Warped softmax regression for time series classification

摘要

Linear models are a mainstay in statistical pattern recognition but do not play a role in time series classification, because they fail to account for temporal variations. To overcome this limitation, we combine linear models with dynamic time warping (dtw). We analyze the resulting warped-linear models theoretically and empirically. The three main theoretical results are (i) the Representation Theorem, (ii) the Matrix Complexity Lemma, and (iii) local Lipschitz continuity of the warped softmax function. The Representation Theorem roughly states that warped-linear models correspond to polytope classifiers in Euclidean spaces.
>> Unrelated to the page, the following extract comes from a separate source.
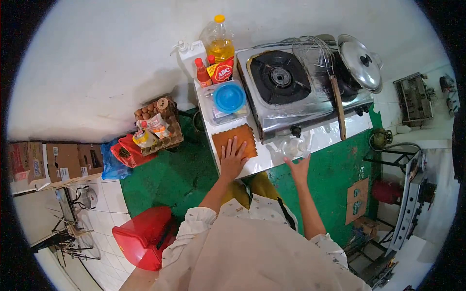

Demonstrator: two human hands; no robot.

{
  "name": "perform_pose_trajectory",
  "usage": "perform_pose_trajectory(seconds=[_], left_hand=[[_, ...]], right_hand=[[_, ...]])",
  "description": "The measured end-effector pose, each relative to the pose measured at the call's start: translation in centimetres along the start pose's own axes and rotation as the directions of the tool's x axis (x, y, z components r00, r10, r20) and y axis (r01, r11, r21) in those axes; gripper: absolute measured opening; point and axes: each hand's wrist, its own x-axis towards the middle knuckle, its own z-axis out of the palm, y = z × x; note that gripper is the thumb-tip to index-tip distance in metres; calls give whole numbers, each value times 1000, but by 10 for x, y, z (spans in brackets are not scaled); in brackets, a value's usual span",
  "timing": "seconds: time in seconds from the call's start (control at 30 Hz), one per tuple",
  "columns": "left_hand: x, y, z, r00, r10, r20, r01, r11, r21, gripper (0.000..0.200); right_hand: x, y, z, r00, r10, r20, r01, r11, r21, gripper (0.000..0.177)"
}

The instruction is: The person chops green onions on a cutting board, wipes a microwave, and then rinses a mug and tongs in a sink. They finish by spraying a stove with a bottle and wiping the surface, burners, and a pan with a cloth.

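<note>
My left hand lies flat with its fingers spread on a brown cloth with a zigzag edge, at the table's front left corner. By the front edge, my right hand has its thumb and fingers around the near side of a clear, see-through bowl; glare blurs the bowl's outline. Behind the cloth stands a clear plastic container with a round blue lid on top.
A two-burner gas stove fills the table's right side, with a wire skimmer and a lidded pot on it. An oil bottle and sauce bottle stand behind. Egg trays are left; a red bin is on the floor.
</note>
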Motion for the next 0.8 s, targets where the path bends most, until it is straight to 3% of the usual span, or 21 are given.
perform_pose_trajectory(seconds=[0.07,0.2,0.27,0.4,0.47,0.53,0.57,0.63,0.7,0.73,0.8], left_hand=[[4,6,1,997,-76,-30,77,997,13,65],[5,8,5,995,-92,-47,94,995,43,64],[0,2,-6,999,-42,-32,44,998,48,63],[-31,-20,-18,999,46,-15,-45,996,71,58],[-42,-36,-13,989,113,100,-125,985,117,61],[-40,-43,-14,988,129,90,-138,985,102,56],[-39,-45,-14,987,139,81,-145,986,83,51],[-41,-49,-14,987,145,71,-150,986,78,51],[-48,-48,-21,983,173,62,-178,981,77,51],[-56,-43,-31,993,103,50,-105,994,33,48],[-71,-35,-42,999,16,39,-15,999,-44,45]], right_hand=[[16,16,13,987,1,159,-18,994,107,90],[12,-25,4,989,52,139,-93,947,307,89],[0,-34,-2,992,-69,109,62,995,73,79],[-28,-57,11,968,-225,115,194,954,228,69],[-31,-97,19,898,-164,409,134,986,102,70],[-33,-113,51,883,-198,426,10,914,405,70],[-31,-121,64,887,-193,418,7,913,407,70],[-23,-134,85,860,-329,389,238,935,264,70],[-17,-130,105,837,-425,344,344,899,272,73],[-15,-125,116,835,-400,377,361,917,172,74],[-7,-112,126,785,-466,408,401,884,239,77]])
This key result is useful because it simplifies analysis of warped-linear models. For example, it provides a geometric interpretation, points to the label dependency problem, and justifies application of warped-linear models not only on temporal but also on multivariate data. The Representation Theorem together with the Matrix Complexity Lemma reveals that warped-linear models implement a weight trick by weight selection and massive weight sharing. Local Lipschitz continuity of warped softmax functions admits a principled training of warped-linear models by stochastic subgradient methods. Empirical results show that replacing the inner product of linear models with a dtw-score substantially improves its predictive performance. The theoretical and empirical contributions of this article provide a simple and efficient first-trial alternative to nearest-neighbor methods and open up new perspectives for more sophisticated classifiers such as warped deep learning.